* Exercise brief *
Go through the material under this sentence. Return every line holding "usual".

* Data under study *
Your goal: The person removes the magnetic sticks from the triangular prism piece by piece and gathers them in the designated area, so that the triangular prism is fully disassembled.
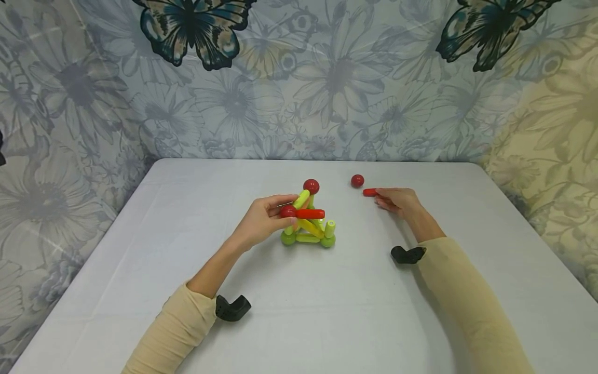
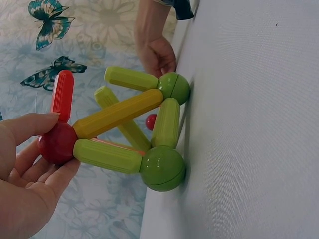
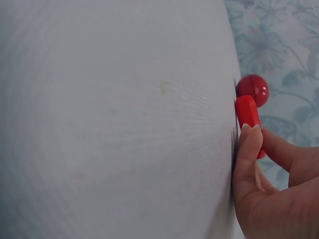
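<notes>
Pinching red rod (image 3: 247, 110) between right fingers (image 3: 249, 148), left fingers (image 2: 31, 126) gripping frame (image 2: 119, 114), loose red ball (image 3: 253, 90) nearby

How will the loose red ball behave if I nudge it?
The ball will probably roll: it's round and sits loose on the table. Its glossy surface may feel slippery. It's likely rigid, as its visible outline shows no sag.

A homelike room, it seems: 1 white table (image 1: 327, 311) before floral wall covering (image 1: 336, 78) with dark butterflies (image 1: 192, 26).
</notes>
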Motion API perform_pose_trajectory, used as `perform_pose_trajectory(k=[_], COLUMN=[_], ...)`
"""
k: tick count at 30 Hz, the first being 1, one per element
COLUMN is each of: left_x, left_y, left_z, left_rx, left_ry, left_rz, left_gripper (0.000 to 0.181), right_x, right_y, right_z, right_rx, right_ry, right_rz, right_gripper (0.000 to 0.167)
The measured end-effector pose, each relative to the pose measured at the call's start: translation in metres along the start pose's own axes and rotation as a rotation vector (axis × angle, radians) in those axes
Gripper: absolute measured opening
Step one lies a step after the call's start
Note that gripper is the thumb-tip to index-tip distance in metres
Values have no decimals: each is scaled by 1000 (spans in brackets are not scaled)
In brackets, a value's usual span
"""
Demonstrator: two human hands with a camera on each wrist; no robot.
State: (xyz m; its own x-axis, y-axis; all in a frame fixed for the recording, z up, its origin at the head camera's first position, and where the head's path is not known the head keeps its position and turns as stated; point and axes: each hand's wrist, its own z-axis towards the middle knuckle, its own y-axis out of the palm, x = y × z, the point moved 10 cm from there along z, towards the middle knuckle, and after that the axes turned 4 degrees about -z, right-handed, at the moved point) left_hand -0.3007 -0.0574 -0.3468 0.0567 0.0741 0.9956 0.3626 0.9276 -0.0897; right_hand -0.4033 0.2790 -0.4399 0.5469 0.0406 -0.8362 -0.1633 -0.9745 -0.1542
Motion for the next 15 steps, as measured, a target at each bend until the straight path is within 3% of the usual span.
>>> perform_pose_trajectory(k=[15], left_x=[2], left_y=[1], left_z=[0], left_rx=[-5], left_ry=[11], left_rz=[4], left_gripper=[51], right_x=[0], right_y=[-5], right_z=[2], right_rx=[31], right_ry=[16], right_rz=[-11], right_gripper=[47])
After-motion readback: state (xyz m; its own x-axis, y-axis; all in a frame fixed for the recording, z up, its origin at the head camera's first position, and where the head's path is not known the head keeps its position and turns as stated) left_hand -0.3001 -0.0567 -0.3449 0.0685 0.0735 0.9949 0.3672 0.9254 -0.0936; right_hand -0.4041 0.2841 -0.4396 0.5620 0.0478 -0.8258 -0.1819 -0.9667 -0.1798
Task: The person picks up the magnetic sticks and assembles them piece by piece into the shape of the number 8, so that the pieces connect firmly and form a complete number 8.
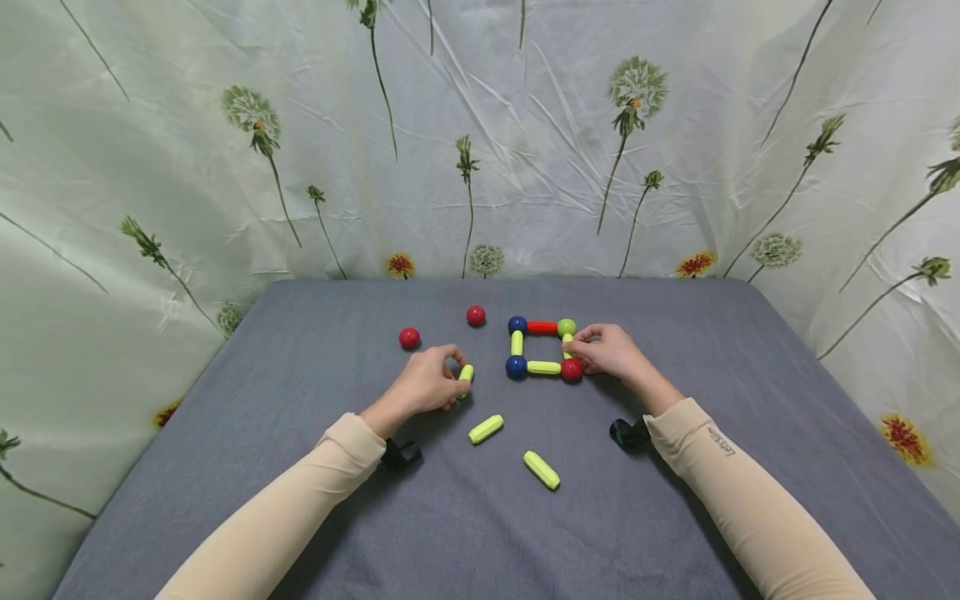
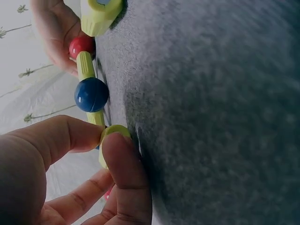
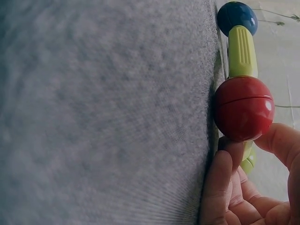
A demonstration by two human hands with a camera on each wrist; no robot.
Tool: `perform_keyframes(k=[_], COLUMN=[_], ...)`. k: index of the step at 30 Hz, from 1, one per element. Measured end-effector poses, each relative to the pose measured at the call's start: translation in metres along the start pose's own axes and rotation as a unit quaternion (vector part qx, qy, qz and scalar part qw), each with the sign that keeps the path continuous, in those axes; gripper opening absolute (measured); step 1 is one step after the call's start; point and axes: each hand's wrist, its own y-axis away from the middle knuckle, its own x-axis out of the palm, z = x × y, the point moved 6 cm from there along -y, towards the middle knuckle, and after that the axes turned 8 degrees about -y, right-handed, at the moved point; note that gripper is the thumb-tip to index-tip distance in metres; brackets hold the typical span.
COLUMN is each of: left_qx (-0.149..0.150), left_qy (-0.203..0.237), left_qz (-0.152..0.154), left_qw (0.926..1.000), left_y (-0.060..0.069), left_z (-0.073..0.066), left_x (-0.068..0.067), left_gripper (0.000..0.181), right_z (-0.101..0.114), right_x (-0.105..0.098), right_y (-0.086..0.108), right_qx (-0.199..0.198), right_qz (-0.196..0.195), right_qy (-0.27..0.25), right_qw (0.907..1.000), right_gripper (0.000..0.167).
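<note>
Head view alone: full square [image 1: 542, 328]; right hand [image 1: 613, 353] pinches side [image 1: 567, 339], left hand [image 1: 423, 382] loose rod [image 1: 467, 372].

Shows red on three balls [image 1: 409, 337], blue on two balls [image 1: 516, 367], lime on one ball [image 1: 567, 327]. Reads yellow-green on six sticks [image 1: 542, 471], red on one stick [image 1: 542, 328]. Carries beige on both sleeves [image 1: 738, 500], plain grey on tablecloth [image 1: 420, 533], dandelion print [image 1: 637, 86] on whitish backdrop [image 1: 315, 100].

On the grey cloth-covered table [image 1: 337, 312], a square of coloured plastic rods and balls [image 1: 543, 367] lies right of the head frame's centre. Two round red plastic balls [image 1: 409, 338] lie left of it; two loose yellow-green ribbed plastic rods [image 1: 486, 429] lie before it, lower centre.
</note>
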Motion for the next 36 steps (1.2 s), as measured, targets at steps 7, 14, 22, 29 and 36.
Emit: perform_keyframes(k=[7,14,22,29,36], left_qx=[0.003,-0.006,-0.031,-0.043,-0.038], left_qy=[0.026,0.103,0.168,0.193,0.221], left_qz=[0.005,0.026,0.065,0.092,0.109], left_qw=[0.9997,0.9944,0.9832,0.9758,0.9686], left_y=[-0.004,-0.008,-0.011,-0.01,-0.009], left_z=[-0.008,-0.016,-0.022,-0.028,-0.034], left_x=[0.001,0.007,0.02,0.031,0.039], left_gripper=[0.025,0.025,0.027,0.028,0.028], right_z=[0.002,0.001,0.0,-0.001,0.0], right_x=[-0.001,-0.002,-0.001,-0.001,-0.001], right_y=[-0.001,-0.004,-0.007,-0.009,-0.008], right_qx=[0.003,0.003,0.002,0.0,0.004], right_qz=[-0.002,-0.002,0.002,0.002,0.003], right_qy=[0.004,0.001,-0.014,-0.014,-0.011], right_qw=[1.0,1.0,0.9999,0.9999,0.9999], right_gripper=[0.042,0.042,0.041,0.04,0.041])
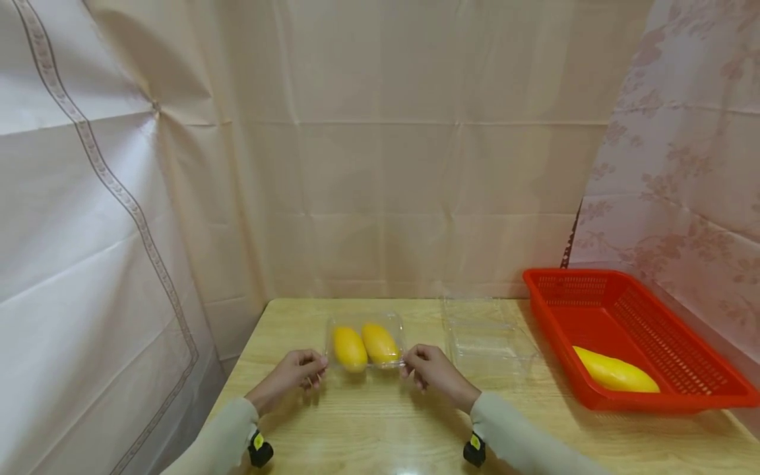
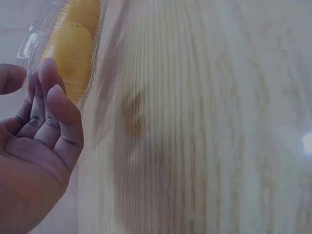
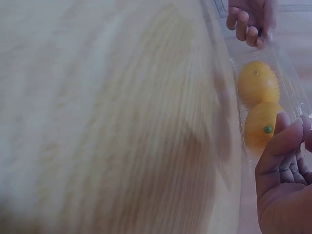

* Solution for this exercise *
In brackets, a value's usual span
Motion for the next 15 steps, as measured, a target at each bend until the straight path is within 3% of the usual span.

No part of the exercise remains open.